Goal of the exercise: Starting with the first line of the material, reproduce exactly each line up to and including the one that contains "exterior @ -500", leaving out every picture.

*** Opening of Input data ***

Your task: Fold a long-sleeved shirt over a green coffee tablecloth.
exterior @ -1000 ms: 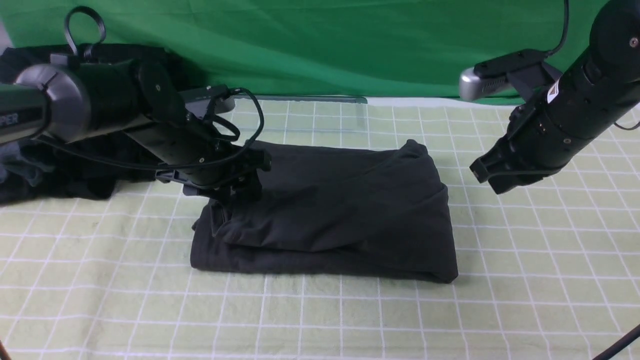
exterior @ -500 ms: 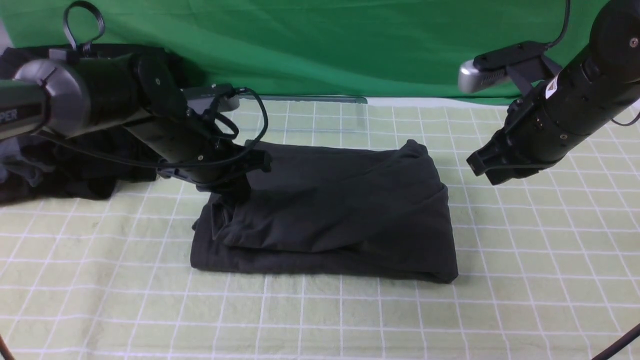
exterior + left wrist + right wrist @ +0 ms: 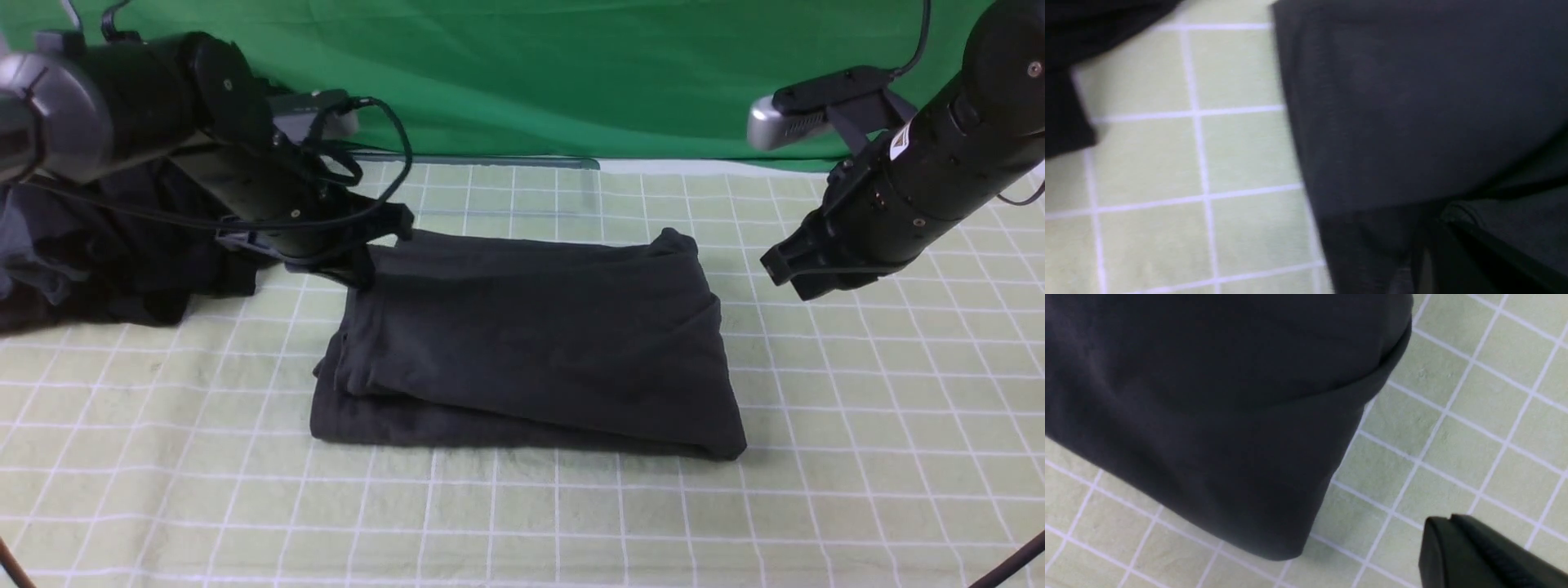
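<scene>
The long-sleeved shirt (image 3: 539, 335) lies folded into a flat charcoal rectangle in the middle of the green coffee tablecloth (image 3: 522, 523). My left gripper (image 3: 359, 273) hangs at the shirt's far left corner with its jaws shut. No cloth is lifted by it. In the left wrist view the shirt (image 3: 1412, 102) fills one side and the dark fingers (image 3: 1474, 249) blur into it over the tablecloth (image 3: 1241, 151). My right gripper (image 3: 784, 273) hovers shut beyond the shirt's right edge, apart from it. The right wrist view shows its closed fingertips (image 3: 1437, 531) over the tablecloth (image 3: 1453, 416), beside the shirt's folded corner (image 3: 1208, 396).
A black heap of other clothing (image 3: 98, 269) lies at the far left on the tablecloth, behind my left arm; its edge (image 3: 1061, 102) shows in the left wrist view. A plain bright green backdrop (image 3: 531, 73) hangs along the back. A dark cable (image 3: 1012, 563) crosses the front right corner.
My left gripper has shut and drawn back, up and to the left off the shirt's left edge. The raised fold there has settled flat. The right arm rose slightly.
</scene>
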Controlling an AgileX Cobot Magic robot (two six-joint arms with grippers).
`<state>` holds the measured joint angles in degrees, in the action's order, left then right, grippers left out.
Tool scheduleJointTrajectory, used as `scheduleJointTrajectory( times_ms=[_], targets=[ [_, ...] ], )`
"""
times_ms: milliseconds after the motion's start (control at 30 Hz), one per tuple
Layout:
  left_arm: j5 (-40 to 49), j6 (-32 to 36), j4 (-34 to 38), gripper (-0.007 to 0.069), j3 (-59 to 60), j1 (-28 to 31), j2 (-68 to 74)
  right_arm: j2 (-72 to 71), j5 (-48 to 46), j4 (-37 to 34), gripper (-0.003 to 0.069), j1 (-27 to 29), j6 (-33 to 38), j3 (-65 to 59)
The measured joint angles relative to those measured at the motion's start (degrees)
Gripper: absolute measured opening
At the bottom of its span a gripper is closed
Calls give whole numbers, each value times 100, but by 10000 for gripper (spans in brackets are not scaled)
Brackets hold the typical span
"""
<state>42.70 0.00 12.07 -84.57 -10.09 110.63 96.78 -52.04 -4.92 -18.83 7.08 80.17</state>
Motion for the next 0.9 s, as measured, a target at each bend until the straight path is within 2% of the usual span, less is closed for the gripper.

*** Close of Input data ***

Exercise result:
Your task: Fold a long-sleeved shirt over a green coffee tablecloth.
exterior @ -1000 ms: 
exterior @ -500 ms: 

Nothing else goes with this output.